Here's what happened. My parents and I had been invited to a party by a friend of Dad's, who was very high up (Vice President or something) in a big corporate house. The party was meant to be for 'family', and his own family being in another town, he invited us, his emotional family, instead. There were decorations, singing, dancing, food, and entertainment.
It was the 'entertainment' that started the trouble.
In those days, the concept of multiple channels on TV was a new one, and much wondered at. A few of the employees had got together to write and perform a hilarious play called 'TV Mix up', to much applause.
Here's where my enthusiasm comes in. The next day, I related this to my eighth-grade teacher, and described the play so vividly that she asked if I could get my hands on the script. It was a bit embarrassing, but I gritted my teeth and called Dad's friend, little knowing that it was going to get worse.
Dad's friend requested the actors for it, and, he being their Vice President, I guess they couldn't refuse.

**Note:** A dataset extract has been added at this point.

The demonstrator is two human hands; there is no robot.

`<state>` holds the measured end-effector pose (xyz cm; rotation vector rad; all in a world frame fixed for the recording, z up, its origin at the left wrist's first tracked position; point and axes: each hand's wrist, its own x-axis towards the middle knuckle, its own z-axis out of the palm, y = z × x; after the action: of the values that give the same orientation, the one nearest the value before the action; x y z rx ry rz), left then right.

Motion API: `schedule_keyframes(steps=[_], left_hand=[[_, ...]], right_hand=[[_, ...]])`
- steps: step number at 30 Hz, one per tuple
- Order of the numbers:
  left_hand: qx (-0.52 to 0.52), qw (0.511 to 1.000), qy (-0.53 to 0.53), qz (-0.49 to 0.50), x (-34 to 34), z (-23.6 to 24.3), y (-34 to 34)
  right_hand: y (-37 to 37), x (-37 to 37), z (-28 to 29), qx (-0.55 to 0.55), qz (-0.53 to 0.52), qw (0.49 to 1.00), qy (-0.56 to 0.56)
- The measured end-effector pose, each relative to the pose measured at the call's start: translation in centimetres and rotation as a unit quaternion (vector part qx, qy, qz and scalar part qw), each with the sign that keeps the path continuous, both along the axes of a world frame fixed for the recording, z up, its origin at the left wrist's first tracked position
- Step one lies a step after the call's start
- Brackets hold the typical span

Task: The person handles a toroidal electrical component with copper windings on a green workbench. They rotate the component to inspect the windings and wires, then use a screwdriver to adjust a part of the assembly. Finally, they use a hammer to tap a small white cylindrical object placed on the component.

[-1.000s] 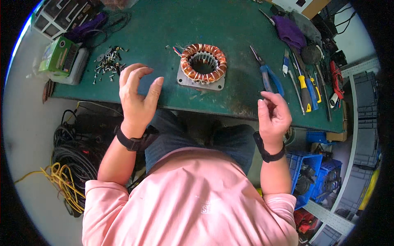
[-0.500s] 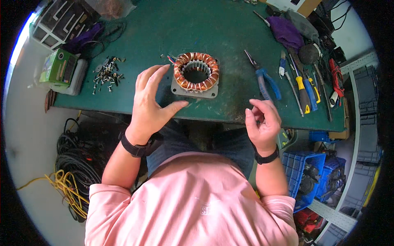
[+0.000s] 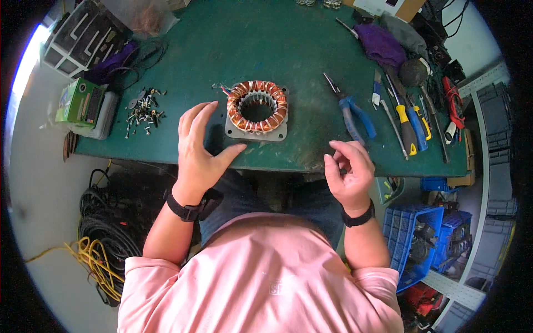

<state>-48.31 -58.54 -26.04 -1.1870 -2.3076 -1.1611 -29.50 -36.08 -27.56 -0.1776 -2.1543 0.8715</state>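
- Nearest, we note the pink shirt (image 3: 239,283) and black wristbands (image 3: 358,218).
- Right hand (image 3: 353,170): fingers curled, thumb and forefinger slightly apart. We place it nearer than the pliers (image 3: 345,104).
- Left hand (image 3: 195,151): thumb and fingers spread wide apart, just beside the grey plate (image 3: 255,135); we cannot tell whether it touches the bench (image 3: 202,55).
- Copper ring winding (image 3: 257,126), white-laced, sits on that plate, farther off than both hands and between them sideways; coloured leads (image 3: 224,89) at its far left.
- Pliers lie right of it, tips pointing away.
- Left, we log heaped screws (image 3: 145,114); far right, a purple cloth (image 3: 383,47).
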Motion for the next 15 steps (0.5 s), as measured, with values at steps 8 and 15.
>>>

I received a very neat, hand-written copy, and, at the end, the disclaimer - 'Copyright' and the name of the firm.
I gave it to my teacher, and she smiled. "We'll perform it as our class's contribution to the school's annual entertainment," she said.
"We'll have to mention the name of the firm, it's their script," I responded.
I told you it would get worse.
"So let them sue us," she drawled. "We're performing it without mentioning any copyright thing."
I was aghast. She was going to pretend that the script was an original! My protests were met with sarcasm, and she took the script and flounced off for tea-break.
She entered class that afternoon with a determined look in her eye. "We're going to hold the auditions for the play," she said. She looked at me directly. "And it's my decision to whom I give the roles and how I announce the play, and I don't want any interference with that from anyone whatsoever."
I was in a dilemma. Should I audition? Would it be wrong, to be in a plagiarised play? But the play was going to be performed anyway, regardless of my qualms. I might as well have the fun of being in it if I could.
I auditioned, but I didn't get a part. Those who did were really good, so I was disappointed, but not bitter. At least she hadn't kept me out deliberately -- I had been truly outperformed by some of my classmates. The plagiarisation still bothered me, though. It nagged at the back of my mind for the remaining classes, and the teachers pulled me up for inattention. But ...I told you it would get worse.
On the bus back home, I decided I had to drown my sorrows in something ... something creamy and icy. Visions of ice cream swam in my head. As luck would have it, the ice cream vendor was at the exact spot where I disembarked. At last, things were going my way.
Eighth-graders didn't get much money in those days. Bus fare and a bit more, for emergencies. I pulled a handful of change out of my pocket and scattered it on the glass covering the ice cream.
i was 25p short of the cheapest cone (vanilla) and the guy refused to give me a half-scoop. He was sorry for me, but he had his accounts to add up and couldn't mess around with prices and quantities.
I had unwittingly aided and abetted the plagiarising of a script, I hadn't got a role, and I couldn't afford to drown my sorrows in ice-cream. It doesn't get worse.